**What is required**
For this exercise, report every line of the material that includes "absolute".

/---

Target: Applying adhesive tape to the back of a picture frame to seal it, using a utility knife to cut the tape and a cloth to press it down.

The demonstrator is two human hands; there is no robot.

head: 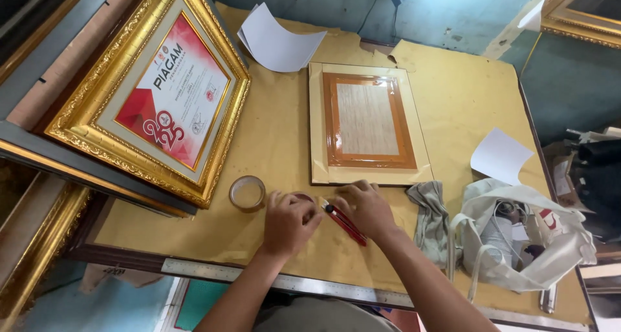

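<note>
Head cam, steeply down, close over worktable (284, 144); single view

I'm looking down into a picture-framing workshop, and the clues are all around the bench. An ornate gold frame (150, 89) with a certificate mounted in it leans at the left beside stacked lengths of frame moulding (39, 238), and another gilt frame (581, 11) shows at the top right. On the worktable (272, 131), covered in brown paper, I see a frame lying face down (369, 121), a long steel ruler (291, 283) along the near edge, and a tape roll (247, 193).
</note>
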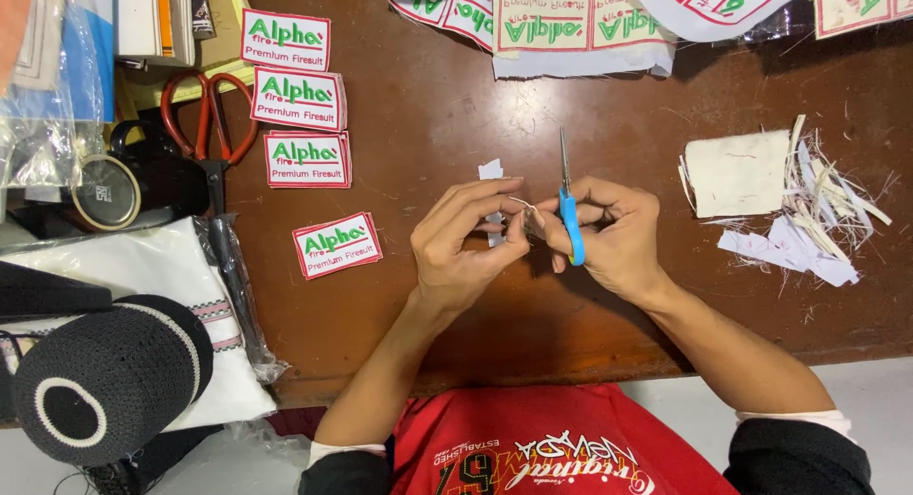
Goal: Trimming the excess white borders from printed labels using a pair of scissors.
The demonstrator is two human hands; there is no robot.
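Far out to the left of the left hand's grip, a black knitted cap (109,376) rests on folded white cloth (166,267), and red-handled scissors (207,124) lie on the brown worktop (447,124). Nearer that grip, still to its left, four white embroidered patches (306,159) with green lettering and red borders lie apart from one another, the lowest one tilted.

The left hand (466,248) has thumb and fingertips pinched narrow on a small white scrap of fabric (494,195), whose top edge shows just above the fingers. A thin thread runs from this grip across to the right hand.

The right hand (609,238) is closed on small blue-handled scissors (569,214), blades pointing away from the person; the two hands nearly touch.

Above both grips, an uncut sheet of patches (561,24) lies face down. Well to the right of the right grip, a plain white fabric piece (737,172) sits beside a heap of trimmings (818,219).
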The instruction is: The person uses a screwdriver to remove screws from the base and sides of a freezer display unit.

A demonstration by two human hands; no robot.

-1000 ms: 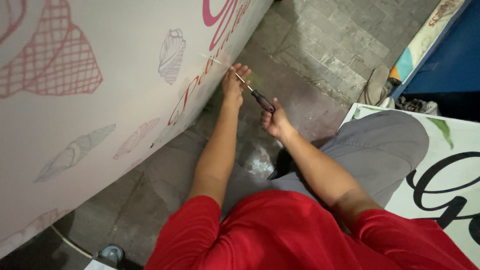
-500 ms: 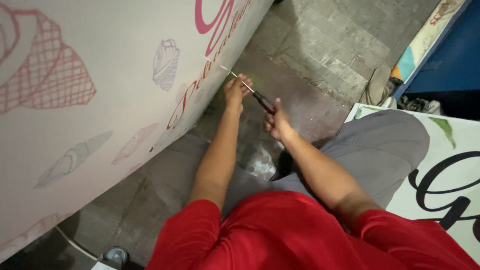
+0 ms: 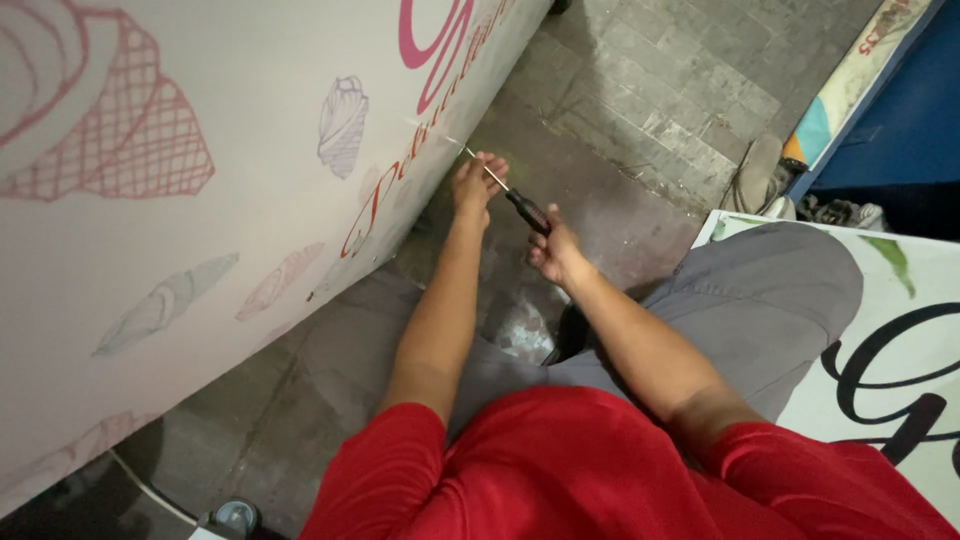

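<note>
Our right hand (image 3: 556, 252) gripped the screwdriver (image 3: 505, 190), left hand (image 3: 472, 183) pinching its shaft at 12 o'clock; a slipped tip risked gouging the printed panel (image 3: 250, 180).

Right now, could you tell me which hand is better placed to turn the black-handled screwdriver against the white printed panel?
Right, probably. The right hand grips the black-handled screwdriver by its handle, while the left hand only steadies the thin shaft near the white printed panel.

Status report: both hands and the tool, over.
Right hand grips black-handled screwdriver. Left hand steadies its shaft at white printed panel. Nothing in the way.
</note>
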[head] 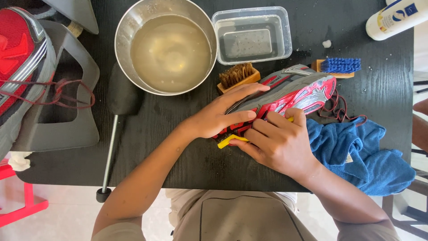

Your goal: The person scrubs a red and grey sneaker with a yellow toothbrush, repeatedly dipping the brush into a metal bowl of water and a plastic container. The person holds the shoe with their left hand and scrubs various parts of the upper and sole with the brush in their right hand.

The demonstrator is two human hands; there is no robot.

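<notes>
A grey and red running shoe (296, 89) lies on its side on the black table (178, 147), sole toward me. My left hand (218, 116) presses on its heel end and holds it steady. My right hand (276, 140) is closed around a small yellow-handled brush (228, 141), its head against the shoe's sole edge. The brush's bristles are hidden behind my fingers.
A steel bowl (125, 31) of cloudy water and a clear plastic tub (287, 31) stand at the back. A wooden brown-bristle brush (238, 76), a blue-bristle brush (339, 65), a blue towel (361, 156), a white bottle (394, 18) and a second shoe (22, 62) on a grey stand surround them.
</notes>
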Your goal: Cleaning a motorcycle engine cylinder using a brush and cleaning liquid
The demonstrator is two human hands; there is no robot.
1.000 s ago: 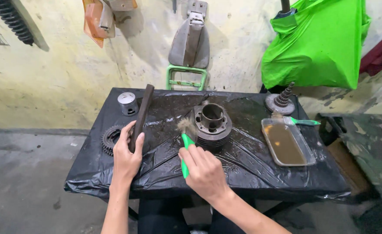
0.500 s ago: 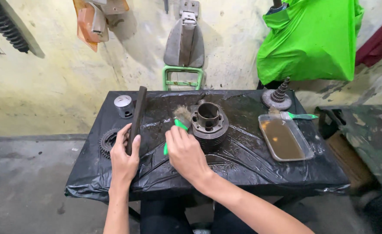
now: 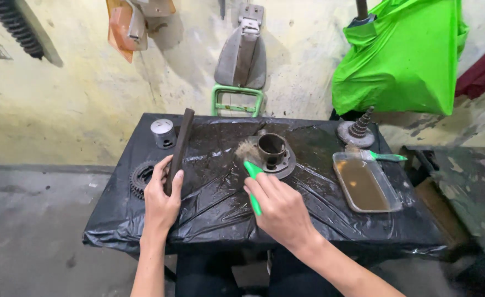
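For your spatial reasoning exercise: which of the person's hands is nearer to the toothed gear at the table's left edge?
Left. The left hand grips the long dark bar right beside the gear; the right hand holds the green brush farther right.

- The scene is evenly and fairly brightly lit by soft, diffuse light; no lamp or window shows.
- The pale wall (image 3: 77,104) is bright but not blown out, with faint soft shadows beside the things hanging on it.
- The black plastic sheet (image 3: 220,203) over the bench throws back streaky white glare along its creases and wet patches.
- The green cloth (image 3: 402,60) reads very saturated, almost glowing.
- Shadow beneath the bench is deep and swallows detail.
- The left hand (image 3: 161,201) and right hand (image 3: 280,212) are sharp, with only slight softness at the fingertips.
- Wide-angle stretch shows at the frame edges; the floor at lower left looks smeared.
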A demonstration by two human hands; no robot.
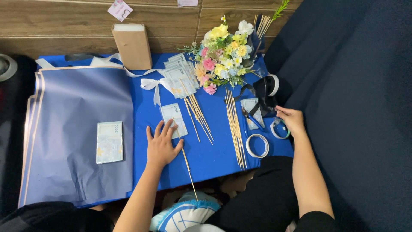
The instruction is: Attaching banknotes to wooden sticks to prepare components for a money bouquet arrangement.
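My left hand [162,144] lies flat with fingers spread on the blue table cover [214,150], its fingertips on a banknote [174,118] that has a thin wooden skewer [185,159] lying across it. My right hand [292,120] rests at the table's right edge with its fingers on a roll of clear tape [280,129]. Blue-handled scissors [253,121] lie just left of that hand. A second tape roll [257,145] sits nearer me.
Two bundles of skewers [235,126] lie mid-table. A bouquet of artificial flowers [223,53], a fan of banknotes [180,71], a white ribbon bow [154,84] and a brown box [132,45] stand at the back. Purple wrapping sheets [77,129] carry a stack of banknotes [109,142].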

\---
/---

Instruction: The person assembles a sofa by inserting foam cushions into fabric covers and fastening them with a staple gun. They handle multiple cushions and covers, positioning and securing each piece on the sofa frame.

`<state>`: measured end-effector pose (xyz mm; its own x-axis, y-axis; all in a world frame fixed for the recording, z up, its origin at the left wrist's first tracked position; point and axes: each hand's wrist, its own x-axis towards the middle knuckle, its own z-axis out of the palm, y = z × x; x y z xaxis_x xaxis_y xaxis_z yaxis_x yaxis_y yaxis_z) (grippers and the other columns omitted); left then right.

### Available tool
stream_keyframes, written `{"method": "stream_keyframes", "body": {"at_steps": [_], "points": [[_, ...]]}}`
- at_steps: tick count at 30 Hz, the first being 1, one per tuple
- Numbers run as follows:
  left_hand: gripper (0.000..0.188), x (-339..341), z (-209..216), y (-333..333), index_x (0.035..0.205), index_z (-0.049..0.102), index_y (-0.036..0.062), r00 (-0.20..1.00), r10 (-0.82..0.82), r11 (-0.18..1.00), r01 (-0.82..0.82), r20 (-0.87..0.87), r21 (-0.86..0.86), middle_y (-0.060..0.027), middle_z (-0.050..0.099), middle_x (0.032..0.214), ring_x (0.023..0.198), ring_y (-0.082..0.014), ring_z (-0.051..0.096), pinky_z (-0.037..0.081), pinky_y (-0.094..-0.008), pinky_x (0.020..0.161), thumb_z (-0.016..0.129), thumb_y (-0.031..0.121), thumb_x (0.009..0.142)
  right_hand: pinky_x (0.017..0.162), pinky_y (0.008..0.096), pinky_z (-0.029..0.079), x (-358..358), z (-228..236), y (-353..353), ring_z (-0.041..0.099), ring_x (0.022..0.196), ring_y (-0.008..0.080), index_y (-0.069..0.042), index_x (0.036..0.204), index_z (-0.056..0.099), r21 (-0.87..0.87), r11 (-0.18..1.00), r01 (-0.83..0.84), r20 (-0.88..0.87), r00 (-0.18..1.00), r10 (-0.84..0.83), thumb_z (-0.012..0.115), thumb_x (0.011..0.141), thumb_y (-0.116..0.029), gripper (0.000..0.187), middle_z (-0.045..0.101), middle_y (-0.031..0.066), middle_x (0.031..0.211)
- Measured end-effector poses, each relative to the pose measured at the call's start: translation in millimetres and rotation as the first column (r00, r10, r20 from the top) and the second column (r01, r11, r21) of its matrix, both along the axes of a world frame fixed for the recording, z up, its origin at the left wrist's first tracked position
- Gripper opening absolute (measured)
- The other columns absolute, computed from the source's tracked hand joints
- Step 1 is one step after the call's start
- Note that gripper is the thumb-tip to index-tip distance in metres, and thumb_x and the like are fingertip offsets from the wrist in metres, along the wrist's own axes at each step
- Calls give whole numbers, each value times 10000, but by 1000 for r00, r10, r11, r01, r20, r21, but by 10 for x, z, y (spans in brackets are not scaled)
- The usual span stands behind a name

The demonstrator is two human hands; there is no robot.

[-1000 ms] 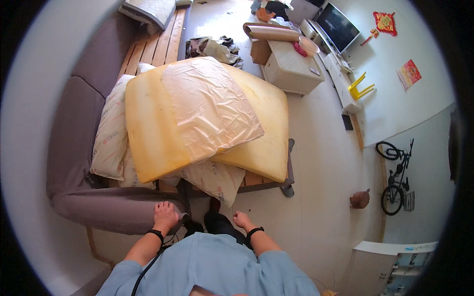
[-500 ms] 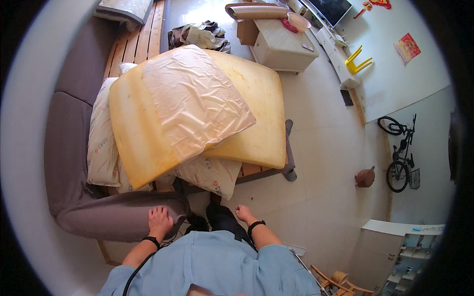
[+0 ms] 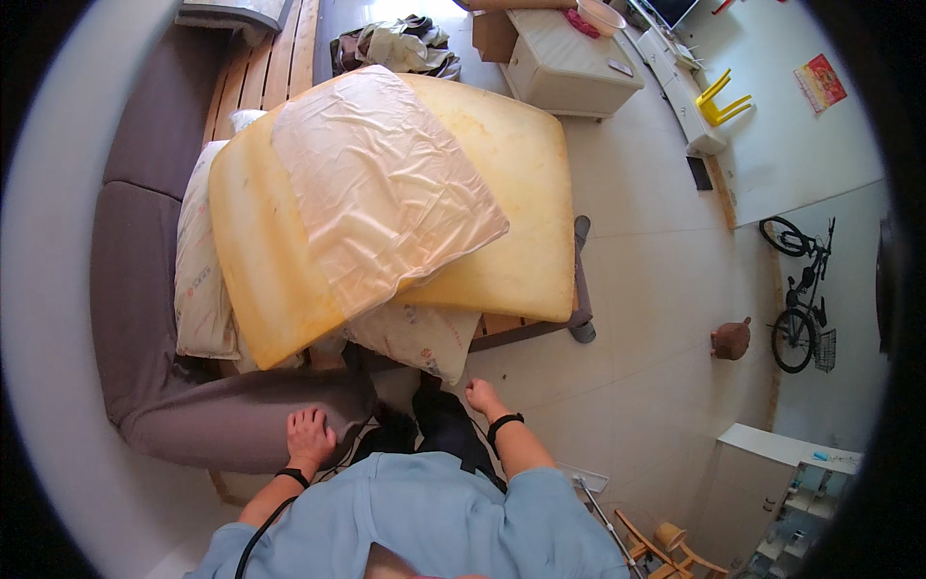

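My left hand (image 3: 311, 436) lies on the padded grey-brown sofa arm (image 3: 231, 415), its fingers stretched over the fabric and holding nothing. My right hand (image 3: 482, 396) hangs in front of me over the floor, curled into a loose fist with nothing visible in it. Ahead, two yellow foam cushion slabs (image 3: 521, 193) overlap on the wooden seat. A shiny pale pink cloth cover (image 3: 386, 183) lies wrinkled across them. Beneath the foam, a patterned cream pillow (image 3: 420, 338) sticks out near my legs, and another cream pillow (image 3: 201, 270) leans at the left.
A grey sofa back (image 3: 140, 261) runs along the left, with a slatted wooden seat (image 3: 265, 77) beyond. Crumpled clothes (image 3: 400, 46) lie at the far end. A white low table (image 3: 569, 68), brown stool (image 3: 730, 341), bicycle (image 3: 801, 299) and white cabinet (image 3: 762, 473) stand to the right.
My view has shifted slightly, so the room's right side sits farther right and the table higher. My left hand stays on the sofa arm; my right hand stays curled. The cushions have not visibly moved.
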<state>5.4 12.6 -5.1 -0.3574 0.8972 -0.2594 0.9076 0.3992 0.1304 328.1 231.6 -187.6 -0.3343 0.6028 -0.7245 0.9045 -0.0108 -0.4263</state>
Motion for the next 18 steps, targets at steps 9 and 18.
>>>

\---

**Expected answer**
- Gripper opening absolute (measured)
- The other columns absolute, computed from the source's tracked hand joints

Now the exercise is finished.